Unadjusted demographic characteristics by year.

Year 2018 2019 2020
  4,661 3,976 2,726
  % % %
Demographics      
Female 58.2 54.1 55.5
Age      
 65-74 45.0 39.0 40.8
 75-84 38.3 40.3 47.0
 85+ 16.7 20.7 12.3
Region (From Zip Code)      
 Midwest 19.2 19.8 16.1
 Northeast 24.8 24.7 24.8
 South 35.1 34.6 36.5
 West 21.0 21.0 22.6
Income      
 Low 14.6 14.7 12.1
 Medium 37.2 37.2 34.9
 High 48.2 48.1 53.1
Education Status      
 Low 10.4 10.5 9.7
 Medium 35.7 35.4 35.9
 High 53.9 54.1 54.4
Charlson Comobidity Index      
 0 36.5 34.7 34.1
 1-2 44.0 43.7 44.7
 3-4 14.9 16.4 16.1
 5+ 4.6 5.2 5.1

Trends in resilience, optimism, purpose, and perceived stress remained steady in 2020 compared to the previous year's results despite the ongoing pandemic, as shown in Table 2 . Trends continued to show that respondents reported normal resilience (70%), and high optimism (44%) and purpose (63%). Perceived stress trends remained steady as well, with almost all respondents reported low (88%) or moderate (11%) feelings of stress.

Table 2.

Descriptive trends of health outcomes by year.

  2018 2019 2020  
  % % % P-value
Resilience        
 High 19.5 19.6 19.2 0.9493
 Normal 69.5 69.4 70.1
 Low 11.0 11.0 10.7
Optimism        
 High   45.9 43.8 0.0473
 Low   54.1 56.2
Purpose    
 High 64.0 64.4 62.6 0.1422
 Low 35.9 35.6 37.4
Perceived Stress        
 High   1.0 .6 0.0864
 Moderate   11.1 11.1
 Low   87.9 88.3
Social Network Index        
Diverse 27.3 26.5 33.5 <.0001
Moderate 43.4 42.9 42.9
 Limited 29.3 30.6 23.7
Loneliness        
 Severe 19.1 20.2 26.4 <.0001
 Moderate 24.3 25.7 30.4
 Not Lonely 56.7 54.2 43.2

Trends in social connection showed significant differences from to 2018 and 2019 to 2020, in 2020 with 33% reporting diverse, 43% moderate, and 24% low social networks in 2020 compared to 27%, 43%, and 29% in 2018 and 27%, 43%, and 31% in 2019. When comparing responses on social networks with technology use to connect, respondents who used technology were more likely to continue to connect with family and friends during this time compared to those who did not use technology.

Loneliness scores indicated a significant rising trend in loneliness in 2020 compared to previous years. In 2018, 19% of survey respondents reported being severely lonely, and 24% reported being moderately lonely. This distribution increased slightly in 2019, with 20% reporting severe loneliness and 26% moderate loneliness. However, in 2020, 26% reported being severely lonely and 30% moderately lonely, resulting in a 7% increase in severe loneliness, and a 6% increase in moderate loneliness across survey respondents in the past three years (Table 2).

Regarding comfort with technology use, 18% of respondents stated they felt very low comfort with using technology, 36% were moderately comfortable, and only 43% felt high comfort.

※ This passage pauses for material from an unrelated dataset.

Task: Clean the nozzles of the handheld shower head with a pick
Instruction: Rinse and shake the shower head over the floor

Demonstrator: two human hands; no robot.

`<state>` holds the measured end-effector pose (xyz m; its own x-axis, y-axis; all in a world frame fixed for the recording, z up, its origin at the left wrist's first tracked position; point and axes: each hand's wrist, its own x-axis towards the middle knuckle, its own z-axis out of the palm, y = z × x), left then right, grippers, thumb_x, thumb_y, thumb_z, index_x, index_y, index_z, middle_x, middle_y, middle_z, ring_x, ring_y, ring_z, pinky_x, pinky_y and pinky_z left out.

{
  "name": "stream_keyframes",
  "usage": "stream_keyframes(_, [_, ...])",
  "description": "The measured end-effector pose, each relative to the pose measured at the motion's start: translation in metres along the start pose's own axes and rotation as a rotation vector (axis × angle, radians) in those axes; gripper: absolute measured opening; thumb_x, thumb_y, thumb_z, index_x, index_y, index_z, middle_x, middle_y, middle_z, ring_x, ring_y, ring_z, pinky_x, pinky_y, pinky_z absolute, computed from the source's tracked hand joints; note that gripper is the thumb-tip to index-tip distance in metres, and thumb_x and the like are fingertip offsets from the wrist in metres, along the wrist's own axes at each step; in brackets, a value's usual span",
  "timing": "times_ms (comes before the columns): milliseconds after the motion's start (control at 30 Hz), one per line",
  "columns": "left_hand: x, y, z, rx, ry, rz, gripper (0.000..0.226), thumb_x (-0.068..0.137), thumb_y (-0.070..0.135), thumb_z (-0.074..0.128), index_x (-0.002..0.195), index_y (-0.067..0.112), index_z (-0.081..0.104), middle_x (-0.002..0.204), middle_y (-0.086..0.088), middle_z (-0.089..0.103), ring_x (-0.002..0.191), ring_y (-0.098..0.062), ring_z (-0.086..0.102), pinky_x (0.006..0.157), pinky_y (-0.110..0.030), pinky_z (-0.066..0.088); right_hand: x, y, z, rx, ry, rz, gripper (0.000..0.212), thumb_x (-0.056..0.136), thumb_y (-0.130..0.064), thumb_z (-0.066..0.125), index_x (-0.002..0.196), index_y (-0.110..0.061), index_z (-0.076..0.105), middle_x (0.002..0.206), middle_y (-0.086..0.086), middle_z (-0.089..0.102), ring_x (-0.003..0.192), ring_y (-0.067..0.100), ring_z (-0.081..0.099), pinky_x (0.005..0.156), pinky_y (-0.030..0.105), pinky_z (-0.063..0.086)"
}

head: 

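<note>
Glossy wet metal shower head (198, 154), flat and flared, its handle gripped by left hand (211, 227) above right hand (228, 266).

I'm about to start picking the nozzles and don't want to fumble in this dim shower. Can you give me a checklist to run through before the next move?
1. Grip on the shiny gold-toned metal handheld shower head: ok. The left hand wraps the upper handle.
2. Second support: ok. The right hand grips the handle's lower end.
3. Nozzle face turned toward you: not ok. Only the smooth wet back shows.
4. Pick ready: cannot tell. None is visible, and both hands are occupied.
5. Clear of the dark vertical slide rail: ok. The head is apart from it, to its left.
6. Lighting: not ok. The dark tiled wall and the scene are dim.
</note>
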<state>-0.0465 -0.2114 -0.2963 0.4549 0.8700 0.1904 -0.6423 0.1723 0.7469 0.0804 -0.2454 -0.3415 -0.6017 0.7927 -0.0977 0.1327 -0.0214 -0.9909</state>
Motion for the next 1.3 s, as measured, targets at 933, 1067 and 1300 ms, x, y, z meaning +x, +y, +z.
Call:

Comfort with technology use steadily decreased as age increased within this sample. However, almost half of respondents (47%) reported increased technology use during the three months prior to the survey period (March-May 2020) (Table 3 ).

Table 3.

Technology use questions, year 2020, N=2,726.

Technology Use Questions, Year 2020 % Responded with “Yes”
Did you use technology to see or speak with friends or relatives? 75.6
Did you use technology to attend church or religious services or activities of your religious organization? 33.3
Did you use technology to attend meetings of clubs and/or organizations? 21.5
On a scale of 0 to 10,  
High (8-10) 42.8
Has your technology use increased in the past three months? 47.3

Regression analysis

Linear regressions showed a significant trend of change in loneliness and social networks over each year. As seen in Table 4 , results indicated a positive change in mental health from 2018 to 2019, and then a decrease in 2020. Most notably, the regression analysis demonstrated the steady increase in loneliness over time, starting with a slight increase from 2018 to 2019, and then a larger increase from 2019 to 2020. There was the start of a slight decrease in social connection from 2018 to 2019, and then a significant increase from 2019 to 2020 (Table 4).

Table 4.

Trend effect, significant estimates from multilevel regression analysis.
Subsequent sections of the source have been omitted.